• **Instructions for the task**:
The data should be transcribed in its entirety, word for word.

Information provided section start

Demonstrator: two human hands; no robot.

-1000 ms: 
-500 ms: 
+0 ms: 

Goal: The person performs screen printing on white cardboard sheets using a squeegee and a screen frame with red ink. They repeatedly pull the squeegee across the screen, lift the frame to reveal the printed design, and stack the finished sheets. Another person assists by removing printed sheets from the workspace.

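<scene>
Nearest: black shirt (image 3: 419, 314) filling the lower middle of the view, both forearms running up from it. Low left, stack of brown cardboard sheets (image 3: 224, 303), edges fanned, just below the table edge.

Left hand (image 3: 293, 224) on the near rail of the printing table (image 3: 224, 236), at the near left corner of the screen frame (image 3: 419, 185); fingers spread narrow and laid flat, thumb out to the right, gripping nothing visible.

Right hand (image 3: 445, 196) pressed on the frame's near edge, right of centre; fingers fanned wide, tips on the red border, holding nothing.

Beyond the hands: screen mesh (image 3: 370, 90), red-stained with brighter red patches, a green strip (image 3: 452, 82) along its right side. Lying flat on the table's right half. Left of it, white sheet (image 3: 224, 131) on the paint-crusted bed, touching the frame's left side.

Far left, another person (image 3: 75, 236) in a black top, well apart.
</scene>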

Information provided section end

• **Output for this exercise**:
Demonstrator: two human hands; no robot.

-1000 ms: 
-500 ms: 
+0 ms: 

Goal: The person performs screen printing on white cardboard sheets using a squeegee and a screen frame with red ink. They repeatedly pull the squeegee across the screen, lift the frame to reveal the printed design, and stack the finished sheets. Another person assists by removing printed sheets from the workspace.

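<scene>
Nearest: black shirt (image 3: 419, 314) filling the lower middle of the view, both forearms running up from it. Low left, stack of brown cardboard sheets (image 3: 224, 303), edges fanned, just below the table edge.

Left hand (image 3: 293, 224) on the near rail of the printing table (image 3: 224, 236), at the near left corner of the screen frame (image 3: 419, 185); fingers spread narrow and laid flat, thumb out to the right, gripping nothing visible.

Right hand (image 3: 445, 196) pressed on the frame's near edge, right of centre; fingers fanned wide, tips on the red border, holding nothing.

Beyond the hands: screen mesh (image 3: 370, 90), red-stained with brighter red patches, a green strip (image 3: 452, 82) along its right side. Lying flat on the table's right half. Left of it, white sheet (image 3: 224, 131) on the paint-crusted bed, touching the frame's left side.

Far left, another person (image 3: 75, 236) in a black top, well apart.
</scene>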

No part of the answer remains open.